Christine Belford (born Christine Riley; 1948 or 1949) is an American former television and film actress. She has sometimes been credited as Christina Belford.

==Early life==
Christine Riley was born in in Amityville, Long Island, New York to Joseph J. Riley and Mary Belford Riley (née Wilson; later Malone), who later divorced. She has a brother, Terry, and a sister, Shawn. The family once lived at 112 Ocean Avenue, the location that later became famous as the setting of The Amityville Horror, for about five years from age 11 until age 16. As a young child and teenager on Long Island, she was active in equestrian trials and won many horsemanship awards. "She was enrolled at the best schools and joined the best swimming and yachting clubs on Long Island." After graduating from high school in 1966, she attended Hofstra University, initially interested in pursuing a career in psychiatry. However, the classwork she did with Joseph Leon, the head of the drama department, inspired her to become an actress.

In 1970, after college she moved to New York City and did some modeling work but no acting. Additionally, she said, "In order to keep a roof over my head and to eat, I took any job I could get. I was a waitress, a bar maid, and I also drove an ice truck." For both personal and professional reasons, she moved to Los Angeles near the end of 1970. There, at the suggestion of a friend, actress Carrie Snodgress, she auditioned at Universal Pictures, performing a scene from the film The Country Girl for the head of talent, Monique James. Belford then received a seven-year acting contract from Universal Pictures.

==Career==
Her first appearance on television was as an extra on the Vince Edwards series Matt Lincoln. Her first credited appearance on television was in the NBC television movie Vanished in 1971. She played insurance investigator Carlie Kirkland in the pilot and the second season (1972–74) of Banacek. In 1978, she played a New York City policewoman in the four hour TV movie To Kill a Cop. She appeared in the 1980 TV-movie The Gambler with Kenny Rogers and also played Ricky Stratton's mother, Evelyn on Silver Spoons and Jackie on Empire.
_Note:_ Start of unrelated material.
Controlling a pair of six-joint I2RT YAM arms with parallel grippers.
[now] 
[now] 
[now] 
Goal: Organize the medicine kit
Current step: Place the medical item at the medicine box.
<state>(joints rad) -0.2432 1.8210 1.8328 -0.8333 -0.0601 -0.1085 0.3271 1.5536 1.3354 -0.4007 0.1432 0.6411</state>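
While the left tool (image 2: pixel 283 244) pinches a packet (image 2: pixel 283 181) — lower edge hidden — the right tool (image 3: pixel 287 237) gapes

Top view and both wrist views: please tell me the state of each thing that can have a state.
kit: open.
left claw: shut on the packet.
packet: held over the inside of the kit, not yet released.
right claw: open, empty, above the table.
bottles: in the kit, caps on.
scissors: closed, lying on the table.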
She appeared in guest roles on many popular television shows of the 1970s, 1980s, and 1990s, including Ironside; Banacek; Mannix; Barnaby Jones; Owen Marshall, Counselor at Law; The Six Million Dollar Man; CHiPs; The Greatest American Hero; Wonder Woman; Magnum, P.I.; Hart to Hart; The Incredible Hulk; Family Ties; The Golden Girls; Blossom; Beverly Hills, 90210; Battlestar Galactica (as one of the prison-barge inmates recruited to destroy "The Gun On Ice Planet Zero"); The Paper Chase: The Television Series; My Two Dads; Night Court (the 1992 episode "Opportunity Knock Knocks", where she was credited as Christina Belford); Harry O; Murder, She Wrote; Diagnosis: Murder and Quincy, episode "Holding Pattern".
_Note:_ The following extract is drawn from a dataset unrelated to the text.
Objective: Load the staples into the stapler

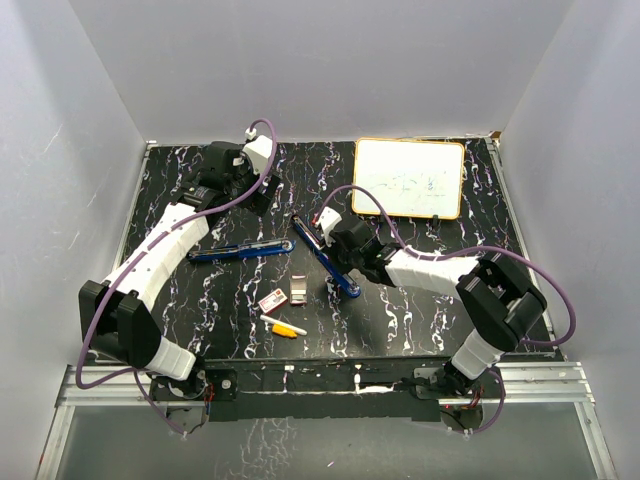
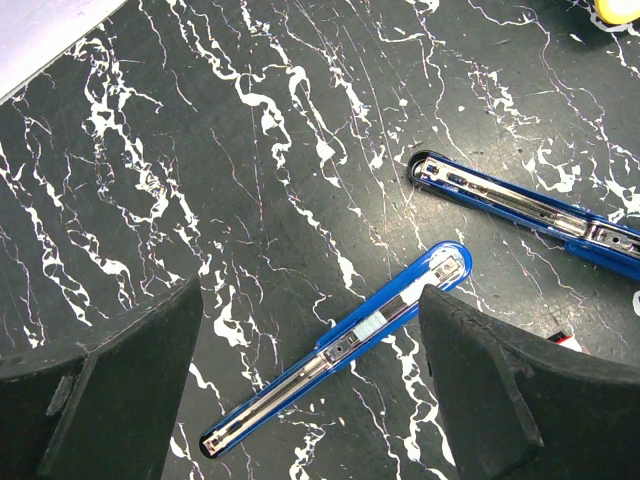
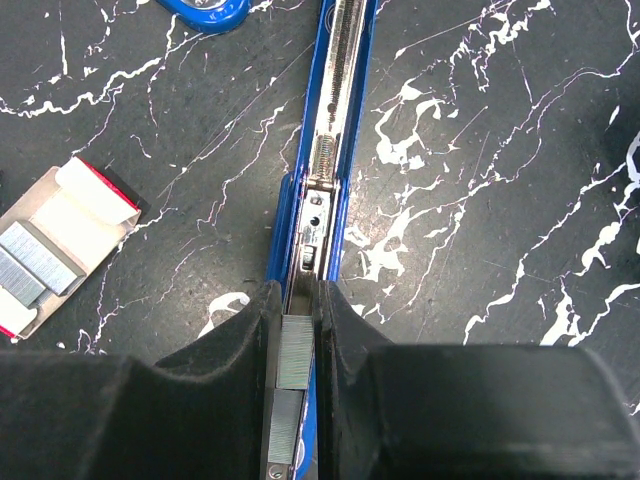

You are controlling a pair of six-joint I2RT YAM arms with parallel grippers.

One television role was the December 21, 1980 CHiPs episode "Wheels of Justice", where she played the character Denise Holmes; an attractive, suffering, and sympathetic figure wife of an arrogant and habitual drunk driver. Denise dearly loved and would do anything to protect her husband, including lying to an officer of the law as well as under oath in court. She ultimately failed to hold him accountable for his destructive behavior until it was too late. Her husband drunkenly tried to evade a CHP pursuit, causing an accident. Denise was thrown from the Holmes' Cadillac and fatally landed on her neck.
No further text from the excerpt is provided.